Antiretroviral medication adherence and the development of class-specific antiretroviral resistance

Edward M. Gardner, William J. Burman, John F. Steiner, Peter L. Anderson, David R. Bangsberg

Research output: Contribution to journalReview article

96 Scopus citations

Abstract

OBJECTIVE:: To assess the association between antiretroviral adherence and the development of class-specific antiretroviral medication resistance. DESIGN AND METHODS:: Literature and conference abstract review of studies assessing the association between adherence to antiretroviral therapy and the development of antiretroviral medication resistance. RESULTS:: Factors that determine class-specific adherence-resistance relationships include antiretroviral regimen potency, viral fitness or, more specifically, the interplay between the fold-change in resistance and fold-change in fitness caused by drug resistance mutations, and the genetic barrier to antiretroviral resistance. During multidrug therapy, differential drug exposure increases the likelihood of developing resistance. In addition, antiretroviral medications with higher potency and higher genetic barriers to resistance decrease the incidence of resistance for companion antiretroviral medications at all adherence levels.
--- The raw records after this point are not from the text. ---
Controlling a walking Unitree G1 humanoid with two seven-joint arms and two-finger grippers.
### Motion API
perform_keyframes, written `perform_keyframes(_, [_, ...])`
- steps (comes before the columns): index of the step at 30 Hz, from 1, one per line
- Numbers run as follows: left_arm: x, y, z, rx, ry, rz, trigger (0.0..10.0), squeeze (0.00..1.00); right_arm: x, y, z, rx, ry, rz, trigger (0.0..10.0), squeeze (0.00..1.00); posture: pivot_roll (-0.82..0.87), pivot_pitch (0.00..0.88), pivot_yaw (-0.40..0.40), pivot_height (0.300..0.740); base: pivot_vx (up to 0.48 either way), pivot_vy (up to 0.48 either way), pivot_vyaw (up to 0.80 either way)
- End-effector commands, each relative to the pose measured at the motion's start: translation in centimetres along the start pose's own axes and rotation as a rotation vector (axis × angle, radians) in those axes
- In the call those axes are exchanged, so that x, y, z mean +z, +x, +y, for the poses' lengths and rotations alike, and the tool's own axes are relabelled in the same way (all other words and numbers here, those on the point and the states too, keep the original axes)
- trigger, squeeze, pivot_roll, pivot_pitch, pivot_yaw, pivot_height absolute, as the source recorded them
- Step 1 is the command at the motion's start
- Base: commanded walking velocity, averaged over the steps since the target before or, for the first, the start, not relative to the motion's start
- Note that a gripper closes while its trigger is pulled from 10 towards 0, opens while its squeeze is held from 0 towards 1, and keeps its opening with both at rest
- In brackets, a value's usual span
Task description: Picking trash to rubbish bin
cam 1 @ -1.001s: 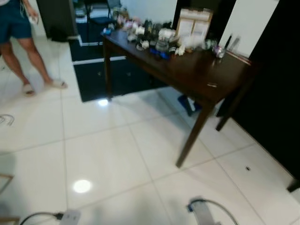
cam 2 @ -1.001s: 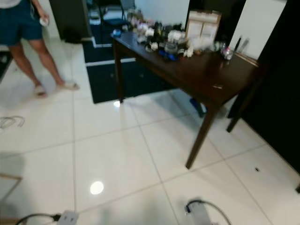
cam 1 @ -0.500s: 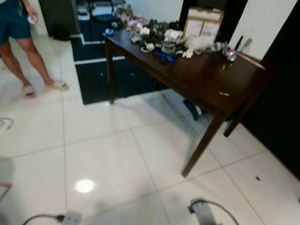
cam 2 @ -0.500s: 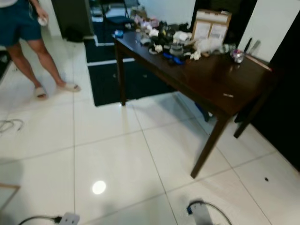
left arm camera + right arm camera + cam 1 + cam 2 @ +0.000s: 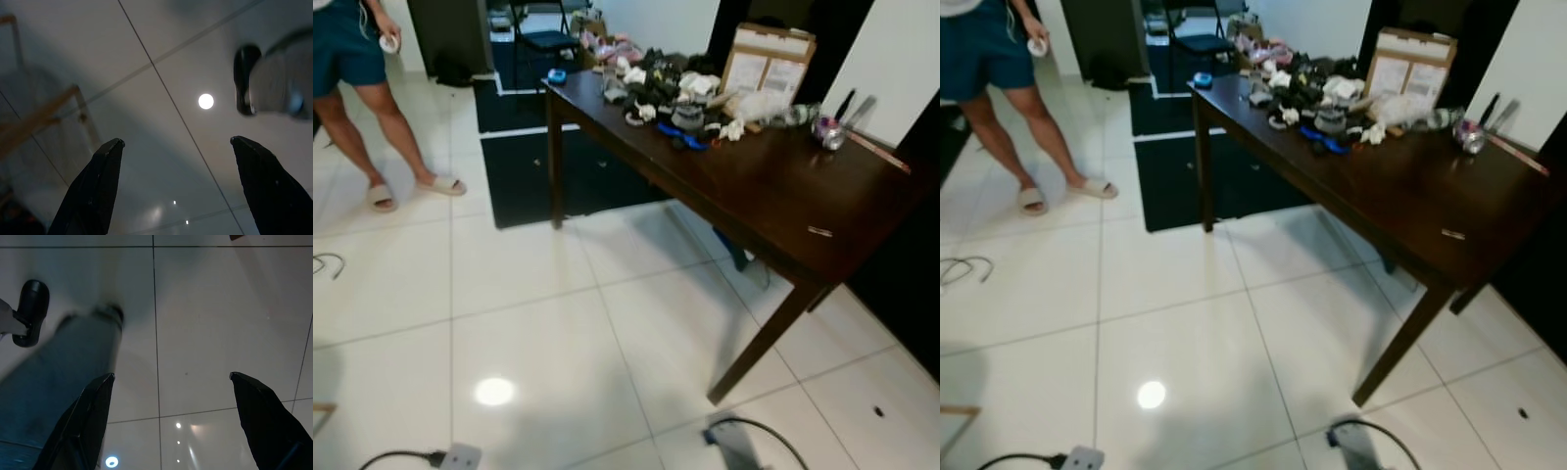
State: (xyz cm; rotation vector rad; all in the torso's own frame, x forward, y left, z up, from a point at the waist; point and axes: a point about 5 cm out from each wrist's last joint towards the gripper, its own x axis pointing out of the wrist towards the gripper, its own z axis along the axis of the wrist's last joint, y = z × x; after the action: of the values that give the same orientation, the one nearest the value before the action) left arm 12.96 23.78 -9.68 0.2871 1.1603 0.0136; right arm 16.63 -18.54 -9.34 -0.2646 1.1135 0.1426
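- Left eye view puts a person (image 5: 352,59) at your far left, standing on the white tiled floor (image 5: 529,323) in blue shorts and pale slippers, a small white item in one hand (image 5: 387,43).
- Your left gripper (image 5: 178,147) hangs over the tiles with its two black fingers spread wide and nothing between them; a pale wooden frame (image 5: 44,112) lies below it.
- You have a dark mat (image 5: 524,162) on the floor behind the near table leg.
- Centre to right, a dark wooden table (image 5: 773,196) carries a heap of small mixed clutter (image 5: 671,88) at its far end; whether any of it is trash you cannot tell. A cardboard box (image 5: 769,61) stands just behind the heap.
- No rubbish bin can be made out.
- Your right gripper (image 5: 173,382) hangs likewise over bare tiles, fingers wide apart and empty.
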Motion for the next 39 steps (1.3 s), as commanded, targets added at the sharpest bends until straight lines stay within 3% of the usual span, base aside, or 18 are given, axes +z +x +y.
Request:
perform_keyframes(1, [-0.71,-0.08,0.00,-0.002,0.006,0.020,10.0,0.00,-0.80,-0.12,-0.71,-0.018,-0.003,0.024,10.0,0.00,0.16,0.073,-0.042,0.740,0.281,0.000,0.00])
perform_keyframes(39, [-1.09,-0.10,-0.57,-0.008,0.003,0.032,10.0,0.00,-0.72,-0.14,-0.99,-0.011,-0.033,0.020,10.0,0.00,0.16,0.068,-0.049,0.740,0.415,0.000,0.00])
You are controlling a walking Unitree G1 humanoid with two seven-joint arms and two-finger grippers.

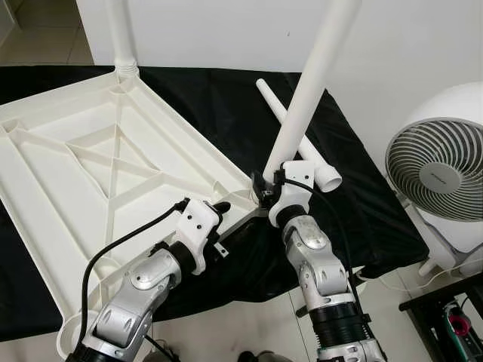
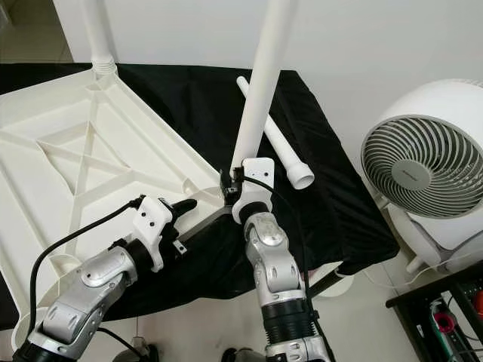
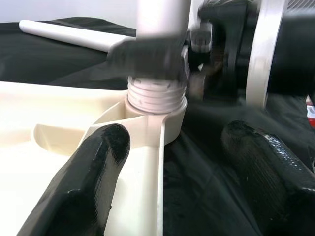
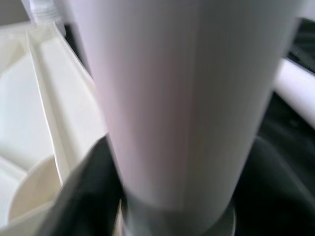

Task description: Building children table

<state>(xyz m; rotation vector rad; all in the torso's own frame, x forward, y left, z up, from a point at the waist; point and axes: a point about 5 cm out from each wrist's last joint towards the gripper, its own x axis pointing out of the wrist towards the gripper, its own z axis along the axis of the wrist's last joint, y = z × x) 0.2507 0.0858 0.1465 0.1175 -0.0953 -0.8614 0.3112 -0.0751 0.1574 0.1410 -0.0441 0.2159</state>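
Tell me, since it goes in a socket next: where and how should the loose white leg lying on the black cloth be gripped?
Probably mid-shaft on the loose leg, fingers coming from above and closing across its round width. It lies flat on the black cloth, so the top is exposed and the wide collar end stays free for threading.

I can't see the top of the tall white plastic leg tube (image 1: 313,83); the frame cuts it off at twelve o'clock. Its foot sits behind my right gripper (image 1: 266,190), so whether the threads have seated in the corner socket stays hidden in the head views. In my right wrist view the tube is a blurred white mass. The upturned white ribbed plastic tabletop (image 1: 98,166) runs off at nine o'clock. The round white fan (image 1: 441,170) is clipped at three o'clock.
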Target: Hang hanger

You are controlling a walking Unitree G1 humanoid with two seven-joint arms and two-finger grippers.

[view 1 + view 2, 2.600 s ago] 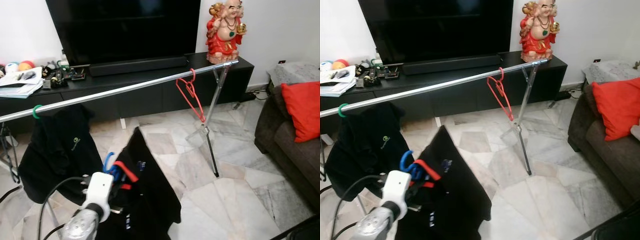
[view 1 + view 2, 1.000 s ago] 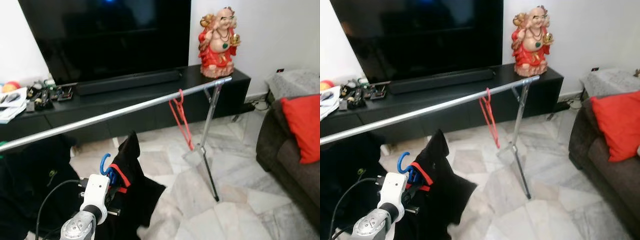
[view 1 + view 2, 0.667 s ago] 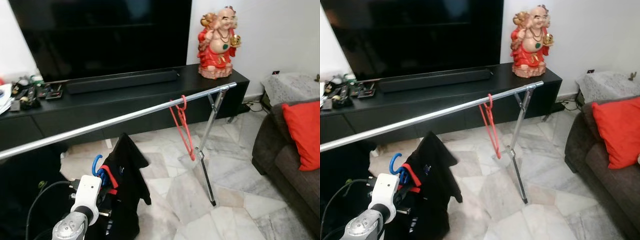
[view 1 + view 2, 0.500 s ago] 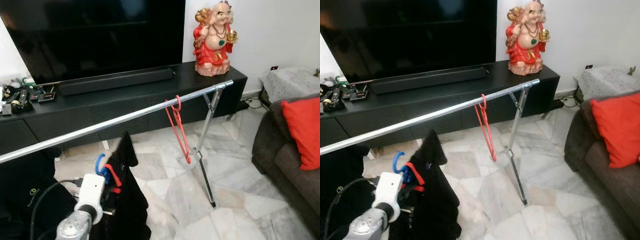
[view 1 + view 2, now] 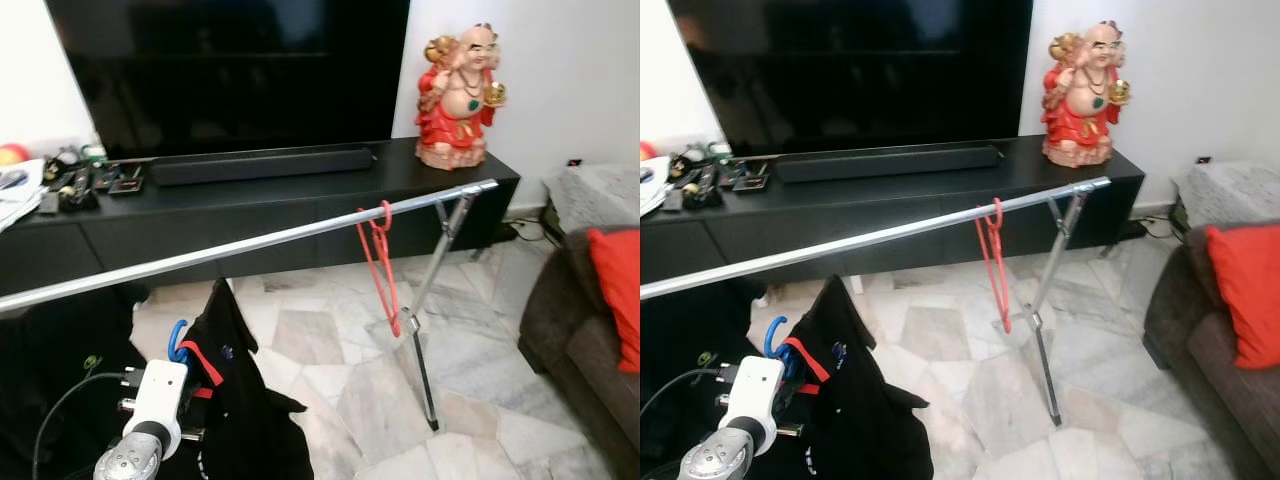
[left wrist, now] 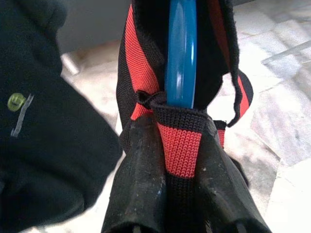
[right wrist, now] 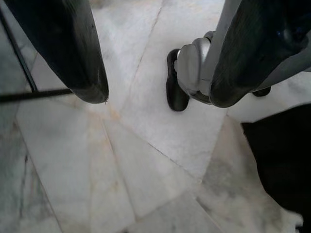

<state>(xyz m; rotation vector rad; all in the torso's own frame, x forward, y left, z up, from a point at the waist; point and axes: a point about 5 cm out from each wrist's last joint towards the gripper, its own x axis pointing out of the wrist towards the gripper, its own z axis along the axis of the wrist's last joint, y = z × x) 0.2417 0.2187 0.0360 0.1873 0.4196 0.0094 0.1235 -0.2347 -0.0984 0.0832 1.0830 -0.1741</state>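
Left gripper (image 6: 180, 145) was clamped on the red-and-black collar band of the black garment (image 5: 245, 410), right at the neck of the blue hanger (image 6: 181, 53); blue hook (image 5: 177, 340) stood up just above the wrist, below and on the robot's side of the chrome rail (image 5: 250, 247). Step in hand, as I read it: lift and hook. To do it well the hook needed to go higher than the rail, pass over it with the open side facing the bar, then drop until the rail carried the weight; only then release. Free rail between the dark garment (image 5: 60, 370) at the left and the red hanger (image 5: 380, 265) looked like the target. Risk: the grip was on cloth around the hanger neck rather than on bare plastic, so the hook could twist during the lift. Hanger itself: glossy blue plastic, rounded hook, body hidden inside the garment, which draped down limp toward the marble floor (image 5: 470, 400). Right gripper (image 7: 155, 92) hung idle, fingers apart, pointing down at the floor.
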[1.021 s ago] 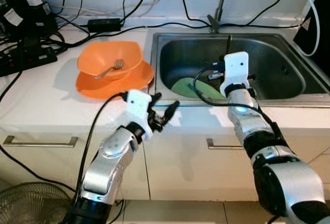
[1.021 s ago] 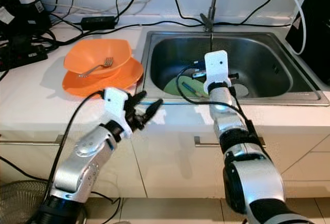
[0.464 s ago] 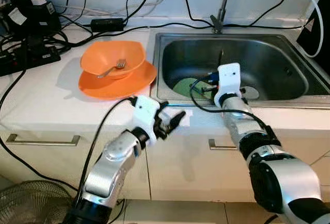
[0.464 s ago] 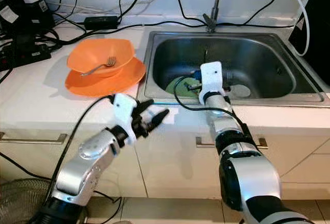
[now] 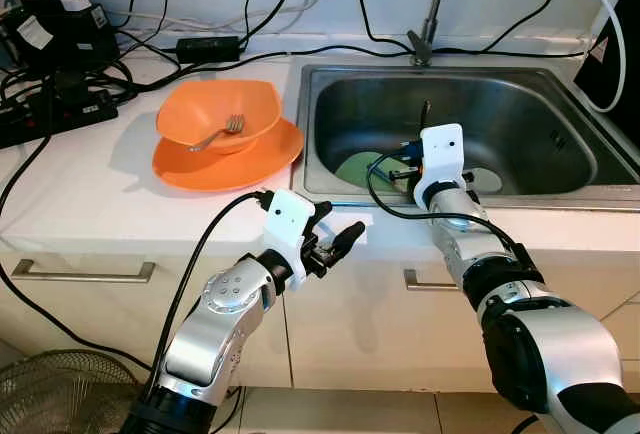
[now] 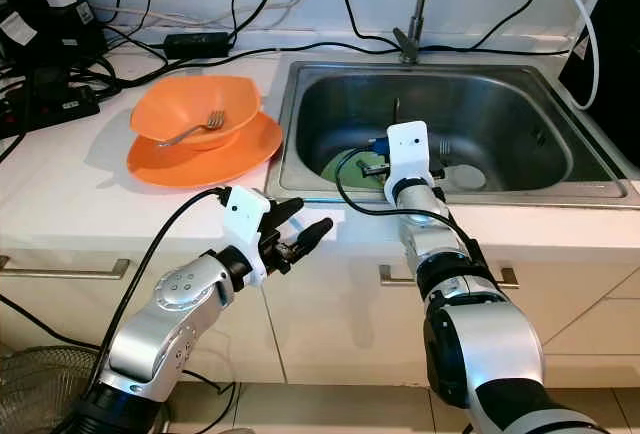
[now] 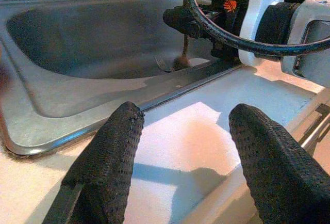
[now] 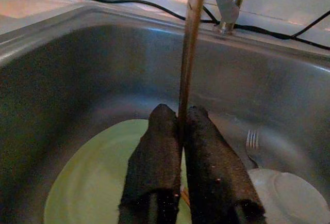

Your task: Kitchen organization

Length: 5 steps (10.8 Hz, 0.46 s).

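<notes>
Over the last second the right gripper (image 8: 178, 146) has drawn back from deep in the sink (image 5: 560, 189) towards its front rim, its fingers clamped on a thin metal utensil (image 8: 192, 38) that stands upright above the green plate (image 8: 98, 182); it looks like a lift out of the sink. The right forearm reaches over the front rim. The left gripper (image 7: 180, 146) hovers open just outside that rim, holding nothing.

head views downward, wrist views near sink (image 5: 470, 104)
</notes>
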Tool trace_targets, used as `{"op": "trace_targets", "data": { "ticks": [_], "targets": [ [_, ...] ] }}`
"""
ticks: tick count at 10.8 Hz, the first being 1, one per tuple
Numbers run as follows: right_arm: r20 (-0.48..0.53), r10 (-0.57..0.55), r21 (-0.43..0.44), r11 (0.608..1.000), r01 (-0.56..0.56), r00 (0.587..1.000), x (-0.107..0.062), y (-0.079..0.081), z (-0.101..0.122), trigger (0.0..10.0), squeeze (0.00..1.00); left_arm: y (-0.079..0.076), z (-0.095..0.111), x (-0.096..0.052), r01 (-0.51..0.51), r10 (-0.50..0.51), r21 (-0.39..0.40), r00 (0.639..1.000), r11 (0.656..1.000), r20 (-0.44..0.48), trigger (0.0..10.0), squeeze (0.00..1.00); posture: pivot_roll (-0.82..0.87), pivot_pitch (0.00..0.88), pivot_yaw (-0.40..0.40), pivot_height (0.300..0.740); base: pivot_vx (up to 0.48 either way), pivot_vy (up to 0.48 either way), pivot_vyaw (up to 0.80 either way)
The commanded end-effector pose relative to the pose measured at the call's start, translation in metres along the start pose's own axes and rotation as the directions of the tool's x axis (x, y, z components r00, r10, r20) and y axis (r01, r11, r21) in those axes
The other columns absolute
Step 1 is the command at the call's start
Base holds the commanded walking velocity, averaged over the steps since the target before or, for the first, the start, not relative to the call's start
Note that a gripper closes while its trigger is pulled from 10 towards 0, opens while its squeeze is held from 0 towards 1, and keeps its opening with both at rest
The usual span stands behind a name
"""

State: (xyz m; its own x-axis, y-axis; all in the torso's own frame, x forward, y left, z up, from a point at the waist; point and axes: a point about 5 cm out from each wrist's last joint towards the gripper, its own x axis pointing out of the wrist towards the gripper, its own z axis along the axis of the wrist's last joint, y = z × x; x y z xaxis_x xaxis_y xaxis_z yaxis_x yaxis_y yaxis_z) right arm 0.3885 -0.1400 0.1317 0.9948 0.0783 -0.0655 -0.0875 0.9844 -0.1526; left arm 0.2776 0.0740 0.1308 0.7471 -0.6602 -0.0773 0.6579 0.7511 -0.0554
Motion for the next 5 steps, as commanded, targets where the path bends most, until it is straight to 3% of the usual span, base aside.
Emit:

CONCLUSION:: Knowledge of class-specific adherence-resistance relationships may help clinicians and patients tailor therapy to match individual patterns of adherence in order to minimize the development of resistance at failure. In addition, this information may guide the selection of optimal drug combinations and regimen sequences to improve the durability of antiretroviral therapy.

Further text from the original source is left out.